YOUR INSTRUCTIONS: Reproduce each line of the data exactly as it is.
--- DATA SECTION ---
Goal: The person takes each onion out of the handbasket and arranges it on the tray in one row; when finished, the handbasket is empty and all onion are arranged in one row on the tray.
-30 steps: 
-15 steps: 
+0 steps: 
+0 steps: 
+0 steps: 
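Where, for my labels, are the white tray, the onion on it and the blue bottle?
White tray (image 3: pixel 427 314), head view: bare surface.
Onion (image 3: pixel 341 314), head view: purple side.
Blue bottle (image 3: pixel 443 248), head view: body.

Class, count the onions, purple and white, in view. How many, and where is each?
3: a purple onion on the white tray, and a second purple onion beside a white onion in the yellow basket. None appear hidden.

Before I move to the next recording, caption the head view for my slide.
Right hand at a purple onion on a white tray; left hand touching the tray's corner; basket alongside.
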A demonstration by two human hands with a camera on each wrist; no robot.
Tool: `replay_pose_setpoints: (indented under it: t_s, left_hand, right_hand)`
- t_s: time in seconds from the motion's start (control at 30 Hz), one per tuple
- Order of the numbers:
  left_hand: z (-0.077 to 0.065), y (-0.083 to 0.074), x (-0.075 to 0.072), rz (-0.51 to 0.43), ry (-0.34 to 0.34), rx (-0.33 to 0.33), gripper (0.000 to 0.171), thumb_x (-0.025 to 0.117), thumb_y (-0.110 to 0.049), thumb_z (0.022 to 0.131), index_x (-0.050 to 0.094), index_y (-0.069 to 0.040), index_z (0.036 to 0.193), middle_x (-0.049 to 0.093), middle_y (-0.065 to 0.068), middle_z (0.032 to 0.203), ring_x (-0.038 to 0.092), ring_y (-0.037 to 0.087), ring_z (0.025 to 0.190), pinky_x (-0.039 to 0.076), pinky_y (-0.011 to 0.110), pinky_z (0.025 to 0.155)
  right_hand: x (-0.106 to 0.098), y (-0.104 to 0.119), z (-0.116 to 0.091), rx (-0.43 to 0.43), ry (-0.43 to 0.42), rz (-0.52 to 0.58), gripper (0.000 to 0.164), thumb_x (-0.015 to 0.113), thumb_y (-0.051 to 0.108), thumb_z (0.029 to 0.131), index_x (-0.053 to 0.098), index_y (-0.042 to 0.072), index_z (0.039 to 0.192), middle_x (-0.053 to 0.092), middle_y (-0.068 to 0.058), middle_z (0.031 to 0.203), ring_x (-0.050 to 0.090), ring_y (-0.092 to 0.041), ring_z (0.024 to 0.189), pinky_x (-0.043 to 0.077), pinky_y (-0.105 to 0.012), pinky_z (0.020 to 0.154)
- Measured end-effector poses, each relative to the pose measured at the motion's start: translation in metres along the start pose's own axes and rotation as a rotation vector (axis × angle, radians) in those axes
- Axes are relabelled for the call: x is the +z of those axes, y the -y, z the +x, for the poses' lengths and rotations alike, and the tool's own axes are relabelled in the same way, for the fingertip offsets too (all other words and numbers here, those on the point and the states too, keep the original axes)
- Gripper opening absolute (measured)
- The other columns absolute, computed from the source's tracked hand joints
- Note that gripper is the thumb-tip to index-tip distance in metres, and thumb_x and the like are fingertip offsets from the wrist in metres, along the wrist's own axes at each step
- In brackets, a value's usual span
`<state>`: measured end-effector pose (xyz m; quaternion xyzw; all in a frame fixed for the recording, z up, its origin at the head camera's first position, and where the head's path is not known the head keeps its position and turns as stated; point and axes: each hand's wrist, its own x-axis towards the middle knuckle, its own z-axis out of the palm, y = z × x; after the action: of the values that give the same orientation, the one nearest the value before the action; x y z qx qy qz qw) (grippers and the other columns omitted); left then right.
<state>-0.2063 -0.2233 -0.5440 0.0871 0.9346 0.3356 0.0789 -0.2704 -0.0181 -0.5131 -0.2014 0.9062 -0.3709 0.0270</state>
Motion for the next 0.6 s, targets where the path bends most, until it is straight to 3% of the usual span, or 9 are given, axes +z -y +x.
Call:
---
RESULT FOR THIS TASK:
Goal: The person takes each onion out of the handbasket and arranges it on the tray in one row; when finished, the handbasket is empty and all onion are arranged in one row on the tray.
-30 steps: 
-15 steps: 
+0 steps: 
+0 steps: 
+0 steps: 
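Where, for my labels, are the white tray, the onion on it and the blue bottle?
White tray (image 3: pixel 427 314), head view: bare surface.
Onion (image 3: pixel 341 314), head view: purple side.
Blue bottle (image 3: pixel 443 248), head view: body.

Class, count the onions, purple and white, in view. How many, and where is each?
3: a purple onion on the white tray, and a second purple onion beside a white onion in the yellow basket. None appear hidden.

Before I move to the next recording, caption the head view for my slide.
Right hand at a purple onion on a white tray; left hand touching the tray's corner; basket alongside.
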A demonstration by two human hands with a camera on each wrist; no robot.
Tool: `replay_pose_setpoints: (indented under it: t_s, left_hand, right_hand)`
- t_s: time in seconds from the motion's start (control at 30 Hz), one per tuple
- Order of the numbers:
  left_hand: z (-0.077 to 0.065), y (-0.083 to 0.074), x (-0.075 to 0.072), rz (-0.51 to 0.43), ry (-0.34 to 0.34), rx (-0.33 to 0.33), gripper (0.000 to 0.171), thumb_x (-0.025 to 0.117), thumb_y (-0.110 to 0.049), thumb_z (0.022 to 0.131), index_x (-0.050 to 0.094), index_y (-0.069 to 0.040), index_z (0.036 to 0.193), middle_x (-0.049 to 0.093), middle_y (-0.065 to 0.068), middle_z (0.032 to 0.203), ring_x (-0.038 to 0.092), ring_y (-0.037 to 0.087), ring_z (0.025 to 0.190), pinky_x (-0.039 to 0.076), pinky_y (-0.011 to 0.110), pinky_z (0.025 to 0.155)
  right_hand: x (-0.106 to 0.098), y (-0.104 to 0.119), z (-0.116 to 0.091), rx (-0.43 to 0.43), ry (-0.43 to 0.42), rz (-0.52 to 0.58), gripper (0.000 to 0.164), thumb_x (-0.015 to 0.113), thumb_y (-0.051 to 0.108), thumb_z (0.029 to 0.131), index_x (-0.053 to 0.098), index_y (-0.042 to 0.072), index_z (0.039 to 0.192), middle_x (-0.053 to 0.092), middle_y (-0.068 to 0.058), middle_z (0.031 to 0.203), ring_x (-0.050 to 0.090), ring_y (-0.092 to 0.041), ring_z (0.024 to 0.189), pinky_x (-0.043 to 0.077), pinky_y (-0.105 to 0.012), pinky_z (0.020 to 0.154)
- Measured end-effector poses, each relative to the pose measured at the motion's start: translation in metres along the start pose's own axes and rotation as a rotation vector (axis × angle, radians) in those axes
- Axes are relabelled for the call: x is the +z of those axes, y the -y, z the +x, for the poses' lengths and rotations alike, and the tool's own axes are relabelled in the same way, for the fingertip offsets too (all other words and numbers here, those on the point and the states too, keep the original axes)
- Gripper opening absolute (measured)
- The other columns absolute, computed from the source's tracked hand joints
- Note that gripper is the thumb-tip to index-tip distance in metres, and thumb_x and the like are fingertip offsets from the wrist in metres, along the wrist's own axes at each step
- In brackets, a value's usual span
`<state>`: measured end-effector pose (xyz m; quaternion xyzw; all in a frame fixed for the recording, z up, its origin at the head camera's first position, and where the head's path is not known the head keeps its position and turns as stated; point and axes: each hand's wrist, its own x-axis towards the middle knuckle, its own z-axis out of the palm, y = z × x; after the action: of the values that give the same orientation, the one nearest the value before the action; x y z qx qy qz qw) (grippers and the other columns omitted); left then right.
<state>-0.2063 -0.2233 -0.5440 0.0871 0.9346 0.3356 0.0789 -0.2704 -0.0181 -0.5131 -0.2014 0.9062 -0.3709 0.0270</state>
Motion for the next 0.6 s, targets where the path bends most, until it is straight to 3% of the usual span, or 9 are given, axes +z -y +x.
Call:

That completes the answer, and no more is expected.